Par : Edouard Chanot | fr.sputniknews.com
Dans les zones sensibles, les tensions s’accumulent. Le 27 mai, un policier municipal retrouvait dans son gilet pare-balles, au niveau de l’abdomen, une ogive de 9 mm, après une confrontation avec cinquante individus à Noisy-le-Sec (93). Le 28 mai, un homme menotté était jeté au sol et frappé par des fonctionnaires de police à Neuilly-sur-Marne (93). L'IGPN a été saisie. Des faits qui s’ajoutent aux rodéos sauvages et aux scènes de guérilla urbaine de ces dernières semaines.
[INFO] une balle a été retrouvée dans le gilet pare-balle d’un agent de police municipale à la suite d’une confrontation violente avec 50 individus hier soir à Noisy-le-sec (93). Impact au niveau de l’abdomen. Le gilet PB a-t-il sauvé la vie du policier ?
— EdouardChanot (@edchanot) May 28, 2020
«Les phénomènes de violence urbaine, qui sont très limités, très contenus, qui ne concernent qu’une minorité de personnes, sont traités avec fermeté», déclarait pourtant Laurent Nuñez à l’Assemblée nationale le 19 mai. À l’en croire, force serait donc restée à la Loi: «je veux battre en brèche l’idée qu’il y aurait un embrasement des quartiers.» Vraiment?
«Le gouvernement minimise, mais tous les jours des événements graves ont lieu», constate l’ancien préfet Michel Aubouin, qui n’est plus tenu par son devoir de réserve, au micro de Sputnik:
«À la vérité, il y a un décalage de plus en grand entre la parole du ministre de l’Intérieur et l’action de la police sur le terrain: l’un déclare “je contrôle tout”, mais c’est le terrain qui fait la jauge.»
Auteur de l’essai 40 ans dans les cités (Éd. Presses de la cité, 2019), l’ancien haut fonctionnaire a vu la dégringolade de quartiers entiers sur près d’un demi-siècle. Sans surprise, lui qui a longuement travaillé sur les zones criminogènes avait prévu les violences des dernières semaines: «le confinement allait provoquer des tensions graves, chaque contrôle de circulation donnant le sentiment d’une répression.»
Dépassés par les événements?
Bien sûr, la tension actuelle reste en deçà de la situation de 2005, qu’il a connue en première ligne, alors qu’il était en poste à la préfecture de l’Essonne: «il y a malheureusement eu des décès pendant une intervention de police cette année-là», rappelle-t-il avant d’ajouter: «mais on n’est pas passé loin de l’explosion.»
Une chance que la pandémie ralentisse en cette fin de mai: «si le confinement avait mordu sur l’été, les choses auraient pu s’accentuer.» Ainsi, est-il probable que les tensions dans les zones sensibles aient servi d’argument à l’exécutif pour hâter le déconfinement.
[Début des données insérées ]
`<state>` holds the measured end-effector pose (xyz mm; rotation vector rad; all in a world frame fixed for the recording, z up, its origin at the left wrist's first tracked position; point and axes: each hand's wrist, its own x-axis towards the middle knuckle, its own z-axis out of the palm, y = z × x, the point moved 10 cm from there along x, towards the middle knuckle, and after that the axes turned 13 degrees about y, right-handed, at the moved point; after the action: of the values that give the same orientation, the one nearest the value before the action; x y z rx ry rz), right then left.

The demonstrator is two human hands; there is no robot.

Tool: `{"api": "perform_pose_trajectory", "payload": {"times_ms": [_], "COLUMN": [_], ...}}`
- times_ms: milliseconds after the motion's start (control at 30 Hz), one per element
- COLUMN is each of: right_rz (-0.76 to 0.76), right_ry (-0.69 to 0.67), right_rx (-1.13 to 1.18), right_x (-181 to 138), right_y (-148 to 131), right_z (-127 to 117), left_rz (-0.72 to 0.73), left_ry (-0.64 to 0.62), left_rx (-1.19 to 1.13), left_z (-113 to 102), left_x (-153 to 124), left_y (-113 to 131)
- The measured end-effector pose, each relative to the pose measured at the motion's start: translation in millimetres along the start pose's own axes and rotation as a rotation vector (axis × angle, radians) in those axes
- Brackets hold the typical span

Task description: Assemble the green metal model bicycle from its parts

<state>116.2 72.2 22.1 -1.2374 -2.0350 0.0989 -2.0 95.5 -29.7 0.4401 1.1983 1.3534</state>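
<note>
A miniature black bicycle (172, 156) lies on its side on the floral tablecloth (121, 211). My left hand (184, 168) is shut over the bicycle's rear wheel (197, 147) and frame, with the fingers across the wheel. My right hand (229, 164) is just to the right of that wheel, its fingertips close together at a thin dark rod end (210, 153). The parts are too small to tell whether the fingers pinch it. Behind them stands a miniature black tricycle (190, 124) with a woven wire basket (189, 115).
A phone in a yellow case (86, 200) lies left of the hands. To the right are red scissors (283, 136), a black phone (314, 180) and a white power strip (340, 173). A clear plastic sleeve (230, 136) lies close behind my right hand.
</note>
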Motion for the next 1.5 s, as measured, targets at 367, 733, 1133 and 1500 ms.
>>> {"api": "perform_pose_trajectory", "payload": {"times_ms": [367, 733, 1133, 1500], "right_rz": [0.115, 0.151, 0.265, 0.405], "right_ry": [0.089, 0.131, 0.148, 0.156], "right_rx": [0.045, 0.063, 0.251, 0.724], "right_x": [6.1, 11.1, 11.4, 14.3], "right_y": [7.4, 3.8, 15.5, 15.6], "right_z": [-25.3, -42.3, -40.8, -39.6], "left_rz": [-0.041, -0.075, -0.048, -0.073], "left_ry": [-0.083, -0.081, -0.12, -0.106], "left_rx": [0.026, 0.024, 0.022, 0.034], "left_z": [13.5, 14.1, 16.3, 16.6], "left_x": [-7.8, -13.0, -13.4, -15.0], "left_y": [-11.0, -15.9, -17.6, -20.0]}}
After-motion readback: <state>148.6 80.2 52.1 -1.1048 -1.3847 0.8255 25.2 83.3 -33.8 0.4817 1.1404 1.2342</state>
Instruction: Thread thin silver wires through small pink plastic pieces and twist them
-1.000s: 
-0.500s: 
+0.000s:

Pour autant, la situation n’est pas réglée: «cette année, les jeunes vont rester dans les quartiers.» Les vacances «au bled» sont en effet à écarter: «les communes s’en inquiètent beaucoup», nous souffle notre interlocuteur, qui conseille encore de nombreux maires. Ainsi faut-il s’attendre à un autre rituel des quartiers dans les prochaines semaines: aux rodéos et confrontations avec la police s’ajouteront les canalisations brisées et les piscines dans les rues pendant les vagues de chaleur...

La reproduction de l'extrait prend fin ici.